Following this terminologies, Akita provides 4 APIs:

func TraceReqInitiate(msg akita.Msg, now akita.VTimeInSec, domain NamedHookable, taskParentID string)
func TraceReqReceive(msg akita.Msg, now akita.VTimeInSec, domain NamedHookable)
func TraceReqComplete(msg akita.Msg, now akita.VTimeInSec, domain NamedHookable)
func TraceReqFinalize(msg akita.Msg, now akita.VTimeInSec, domain NamedHookable)

These 4 APIs create and complete 2 tasks. The TraceReqInitiate API and the TraceReqFinalize API create a task with the req_out kind. The TraceReqReceive and the TraceReqComplete create a task with the req_in kind. The req_in task is a subtask of the req_out task. The ID of the req_intask can be found using a combination of the request message and the domain, by calling this function

func MsgIDAtReceiver(msg akita.Msg, domain NamedHookable) string

Task Steps

In many cases, tracing at the granularity of tasks is not detailed enough. For example, if a cache access is a task recorded without any extra information, we will have no idea if it is a cache hit or a cache miss. Tagging in the simulator code can solve this problem. The tagging API is also simple:

func AddTaskStep(id string,	now akita.VTimeInSec,	domain NamedHookable,	what string) 

Tracer

Tracers are a type of structs that can handle the annotating trace API calls. The interface of a tracer is very simple, as it simply defines the action when a task starts, when a task ends, and when we annotate the task steps.

type Tracer interface {
StartTask(task Task)
StepTask(task Task)
EndTask(task Task)
}

Although the Tracer interface is very simple, tracers can be versatile. For example, Akita provides a BusyTimeTracer which can measure the time that a component is running at least one component, which can be used to measure performance and measure hardware utilization. AverageTimeTracer can calculate the average time of tasks. We use this tracer to measure the average request handling time for caches, understanding how efficient the caches are. Akita also provides StepCountTracer, which we use to count the number of cache hits and misses. Finally, we provide a MySQLTracer and a MongoDBTracer, which can store all the tasks into a MySQL or a MongoDB database.

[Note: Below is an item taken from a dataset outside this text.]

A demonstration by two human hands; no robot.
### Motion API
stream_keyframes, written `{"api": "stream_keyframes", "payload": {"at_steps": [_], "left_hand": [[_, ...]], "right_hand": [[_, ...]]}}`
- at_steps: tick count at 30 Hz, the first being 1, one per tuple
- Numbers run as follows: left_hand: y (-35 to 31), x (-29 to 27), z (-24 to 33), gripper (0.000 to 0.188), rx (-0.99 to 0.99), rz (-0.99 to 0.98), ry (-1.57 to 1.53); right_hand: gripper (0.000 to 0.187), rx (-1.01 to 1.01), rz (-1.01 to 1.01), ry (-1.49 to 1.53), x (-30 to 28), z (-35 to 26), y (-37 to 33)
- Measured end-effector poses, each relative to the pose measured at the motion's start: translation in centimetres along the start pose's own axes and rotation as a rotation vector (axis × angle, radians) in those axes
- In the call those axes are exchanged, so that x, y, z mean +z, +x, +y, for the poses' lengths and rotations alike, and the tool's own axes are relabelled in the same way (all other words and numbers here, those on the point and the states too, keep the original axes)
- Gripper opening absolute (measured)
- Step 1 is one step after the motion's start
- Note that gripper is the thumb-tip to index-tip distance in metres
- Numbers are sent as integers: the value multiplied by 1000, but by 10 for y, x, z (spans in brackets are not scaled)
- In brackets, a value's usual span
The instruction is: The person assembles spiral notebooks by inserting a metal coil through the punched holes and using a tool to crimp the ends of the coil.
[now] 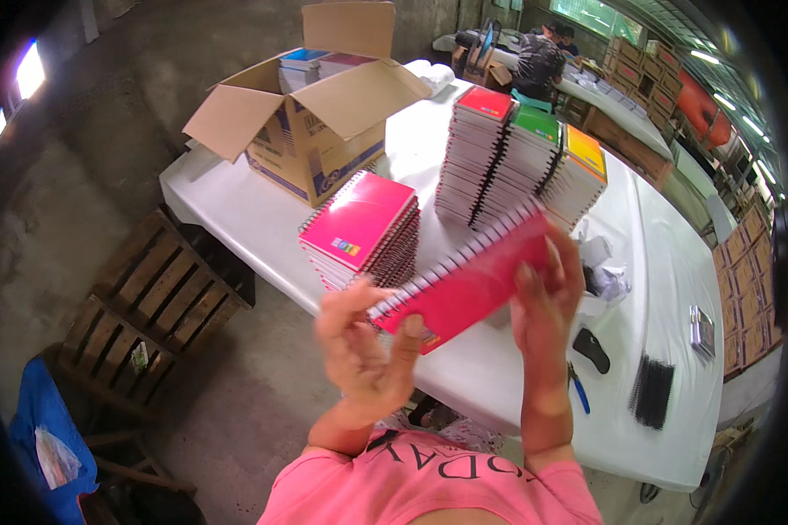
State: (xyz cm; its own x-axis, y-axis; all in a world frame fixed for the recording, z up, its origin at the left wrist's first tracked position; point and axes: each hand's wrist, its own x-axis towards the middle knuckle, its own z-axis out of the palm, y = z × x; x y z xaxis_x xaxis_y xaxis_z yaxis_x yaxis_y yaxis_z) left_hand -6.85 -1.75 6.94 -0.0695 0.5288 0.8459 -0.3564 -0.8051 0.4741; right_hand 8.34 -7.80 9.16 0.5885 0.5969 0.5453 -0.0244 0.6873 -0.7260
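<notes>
A pink spiral notebook (473,284) is held up in front of me, tilted, its coil along the upper left edge. My left hand (368,337) grips its lower left corner between thumb and fingers. At the other end my right hand (545,297) clasps the notebook, thumb on the cover. Just beyond, a stack of pink spiral notebooks (362,223) stands on the white-covered table (263,236). Taller stacks rise behind the held one, topped by a red notebook (486,102), a green notebook (537,123) and a yellow notebook (585,150).
An open cardboard box (311,144) with notebooks inside sits at the far left of the table. On the right lie pliers (580,388), a black pouch-like object (592,350), black binding coils (651,391) and crumpled plastic (608,276). A wooden slatted chair (153,306) stands left; people work farther back.
</notes>
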Motion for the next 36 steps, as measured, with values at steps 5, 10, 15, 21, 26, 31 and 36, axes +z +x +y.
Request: {"api": "stream_keyframes", "payload": {"at_steps": [5, 10, 15, 21, 26, 31, 36], "left_hand": [[43, -54, -35, 57, -209, 121, 268], [34, -69, -75, 51, -544, 52, 162], [28, -57, -95, 59, -537, 115, -14], [28, -55, -94, 63, -508, 73, -37], [35, -39, -92, 61, -442, -14, 140], [32, -35, -112, 69, -384, 161, 125], [37, -21, -109, 84, -510, 386, -319]], "right_hand": [[46, 261, -42, 385, 40, 28, 85], [40, 131, -249, 406, 48, 56, 168], [39, -2, -949, -292, 94, 60, 167], [44, -494, -1070, -787, 118, 82, 120], [39, -3, -377, -549, 37, 108, 107], [40, 96, -118, -282, 55, 136, 53], [37, 50, 69, -244, 70, 136, 46]]}}
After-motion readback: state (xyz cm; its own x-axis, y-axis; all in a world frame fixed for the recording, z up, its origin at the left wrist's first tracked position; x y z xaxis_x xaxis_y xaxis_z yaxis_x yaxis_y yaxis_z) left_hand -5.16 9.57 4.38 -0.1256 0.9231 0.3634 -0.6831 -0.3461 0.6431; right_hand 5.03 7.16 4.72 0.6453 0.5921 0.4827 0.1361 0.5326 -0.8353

Most of the first-party tracers supports a task filter so that the tracer can records a specific type of tasks. A task filter is a call back function defined as

type TaskFilter func(t Task) bool

When creating a tracer, the method can take a task filter function as an argument. The task is only considered when the task filter returns true. For example, in MGPUSim, when creating an AverageTimeTracer for a cache unit to measure the average request latency, we add a simple inline function.

tracer := tracing.NewAverageTimeTracer(
r.platform.Engine,
func(task tracing.Task) bool {
return task.Kind == "req_in"
})

In case if a user wants to tell the average request time for read and write requests separately, the solution should be creating two different tracers with different filters that filters according to both the Kind and the What field of the task.

Users can select from which component to collect trace. The API to attach a tracer to a component is func CollectTrace(domain NamedHookable, tracer Tracer).